Now add one more row:
insert temp (str) values ('cccc dddd eeee');

And now the select works as expected:
mysql> select * from temp where match (str) against ('aaaa bbbb cccc');
+----------------+
| str            |
+----------------+
| aaaa bbbb cccc | 
+----------------+
1 row in set (0.00 sec)

Suggested fix:
Make the search work, no matter how many rows are in the table.  This is crazy that my unit tests will need to fill the table in with a bunch of random values before the index works as expected.
[21 Jul 2009 18:10] Valeriy Kravchuk
Please, check the manual, http://dev.mysql.com/doc/refman/5.1/en/fulltext-search.html:

"A natural language search interprets the search string as a phrase in natural human language (a phrase in free text). There are no special operators. The stopword list applies. In addition, words that are present in 50% or more of the rows are considered common and do not match. Full-text searches are natural language searches if the IN NATURAL LANGUAGE MODE modifier is given or if no modifier is given."

With only 2 rows in table whatever word you search for is either not present in any row or is present in 50% or more of rows, hence the result. I'd say this is not a bug. Just use at least 3 rows in your unit tests.
[21 Jul 2009 18:17] Tom Kleinpeter
I agree that this is conforming to the letter of the law, but does it make sense?  The 50% limitation is to restrict words that are present in "too many" rows.  The idea that word is present in only a single row, but is being filtered because it is present in "too many" rows doesn't seem right.  
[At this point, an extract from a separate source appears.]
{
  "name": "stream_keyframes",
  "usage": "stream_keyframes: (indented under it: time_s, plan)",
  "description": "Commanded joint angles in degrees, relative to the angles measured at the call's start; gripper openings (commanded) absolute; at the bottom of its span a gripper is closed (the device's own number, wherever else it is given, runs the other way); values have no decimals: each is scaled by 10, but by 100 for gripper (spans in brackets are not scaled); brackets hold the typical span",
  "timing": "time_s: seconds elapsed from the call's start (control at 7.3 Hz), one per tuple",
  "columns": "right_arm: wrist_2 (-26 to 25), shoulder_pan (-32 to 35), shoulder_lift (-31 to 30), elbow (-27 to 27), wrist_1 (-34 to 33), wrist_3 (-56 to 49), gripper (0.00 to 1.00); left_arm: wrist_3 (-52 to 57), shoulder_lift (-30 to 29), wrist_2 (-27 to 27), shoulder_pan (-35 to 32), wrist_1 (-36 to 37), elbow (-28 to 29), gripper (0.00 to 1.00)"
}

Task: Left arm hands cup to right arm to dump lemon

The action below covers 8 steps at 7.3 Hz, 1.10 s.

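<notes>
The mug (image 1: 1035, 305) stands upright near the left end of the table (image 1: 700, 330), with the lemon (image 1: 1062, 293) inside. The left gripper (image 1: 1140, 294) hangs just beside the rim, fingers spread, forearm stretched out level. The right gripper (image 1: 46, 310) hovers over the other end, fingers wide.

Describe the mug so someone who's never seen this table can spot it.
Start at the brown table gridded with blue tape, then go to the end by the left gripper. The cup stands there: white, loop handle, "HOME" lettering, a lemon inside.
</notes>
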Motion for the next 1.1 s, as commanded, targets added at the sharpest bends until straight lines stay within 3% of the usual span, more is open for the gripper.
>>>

Obviously, I will have to fix my unit tests, because it would take months to get a fix for this.  But for this number of rows, this is a bad rule.  It makes it hard for developers.  It makes unit tests more complicated than they should be.  It will waste developer's time and make them think your product is flaky, which is not the perception you want.
[21 Jul 2009 18:36] Valeriy Kravchuk
Maybe you should just use IN BOOLEAN MODE (or just LIKE?) for cases like this:

mysql>  select * from temp where match (str) against ('+aaaa+bbbb+cccc' in boolean mode);
+----------------+
| str            |
+----------------+
| aaaa bbbb cccc | 
+----------------+
1 row in set (0.00 sec)

Check http://dev.mysql.com/doc/refman/5.1/en/fulltext-boolean.html, please.

And surely, even if we will prove and agree that current behavior of natural language search in MySQL is NOT something that is beneficial for the majority of users, request to change it will not be satisfied really soon, taking clear documentation and possible workarounds into account.
[21 Jul 2009 18:44] Tom Kleinpeter
Unfortunately, I can't use boolean mode -- I need to find rows that might not contain every word I'm searching for.  

I've worked around this in my unit tests, but if you want make MySQL a more developer-friendly piece of software, you'll fix problems like this.